The Fallacy of Dumb Superintelligence

Richard Loosemore

Ethical Technology

November 28, 2012

This is what a New Yorker article has to say on the subject of “Moral Machines”: “An all-powerful computer that was programmed to maximize human pleasure, for example, might consign us all to an intravenous dopamine drip.”

What they are trying to say is that a future superintelligent machine might have good intentions, because it would want to make people happy, but through some perverted twist of logic it might decide that the best way to do this would be to force (not allow, notice, but force!) all humans to get their brains connected to a dopamine drip.

I have been fighting this persistent but logically bankrupt meme since my first encounter with it in the transhumanist community back in 2005. But in spite of all my efforts .... there it is again.  Apparently still not dead.

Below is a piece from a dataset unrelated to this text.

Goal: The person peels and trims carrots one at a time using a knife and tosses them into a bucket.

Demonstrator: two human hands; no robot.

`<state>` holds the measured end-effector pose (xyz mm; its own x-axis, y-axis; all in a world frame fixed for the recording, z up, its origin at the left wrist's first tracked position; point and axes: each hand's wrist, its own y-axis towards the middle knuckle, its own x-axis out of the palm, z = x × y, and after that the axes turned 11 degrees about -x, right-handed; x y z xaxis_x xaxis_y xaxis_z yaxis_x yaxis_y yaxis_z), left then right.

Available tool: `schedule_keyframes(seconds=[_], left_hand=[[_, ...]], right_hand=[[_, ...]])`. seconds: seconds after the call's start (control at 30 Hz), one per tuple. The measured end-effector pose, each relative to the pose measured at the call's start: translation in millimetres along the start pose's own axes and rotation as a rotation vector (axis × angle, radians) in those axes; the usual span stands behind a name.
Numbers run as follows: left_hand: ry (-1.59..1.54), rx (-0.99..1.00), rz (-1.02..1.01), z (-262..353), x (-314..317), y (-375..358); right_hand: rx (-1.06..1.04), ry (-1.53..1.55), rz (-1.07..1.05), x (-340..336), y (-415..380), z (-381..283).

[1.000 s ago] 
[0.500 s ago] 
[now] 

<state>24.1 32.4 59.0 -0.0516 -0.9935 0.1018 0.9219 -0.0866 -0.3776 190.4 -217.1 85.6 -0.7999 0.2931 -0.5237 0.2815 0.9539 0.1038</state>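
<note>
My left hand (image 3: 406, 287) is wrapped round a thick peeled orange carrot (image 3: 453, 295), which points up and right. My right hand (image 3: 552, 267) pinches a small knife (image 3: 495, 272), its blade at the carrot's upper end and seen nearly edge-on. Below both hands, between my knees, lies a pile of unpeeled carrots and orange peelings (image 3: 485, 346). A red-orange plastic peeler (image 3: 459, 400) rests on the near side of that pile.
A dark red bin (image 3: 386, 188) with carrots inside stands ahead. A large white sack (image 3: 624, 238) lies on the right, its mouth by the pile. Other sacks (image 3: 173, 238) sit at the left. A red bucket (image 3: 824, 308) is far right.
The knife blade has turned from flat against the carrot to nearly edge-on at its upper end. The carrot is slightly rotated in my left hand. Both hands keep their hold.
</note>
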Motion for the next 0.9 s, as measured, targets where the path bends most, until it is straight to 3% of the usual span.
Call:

Here is why the meme deserves to be called "logically bankrupt".

If a computer were designed in such a way that:

(a) It had the motivation "maximize human pleasure", but

(b) It thought that this phrase could conceivably mean something as simplistic as "put all humans on an intravenous dopamine drip", then

(c) This computer would NOT be capable of developing into a creature that was "all-powerful".

The two features <all-powerful superintelligence> and <cannot handle subtle concepts like "human pleasure"> are radically incompatible.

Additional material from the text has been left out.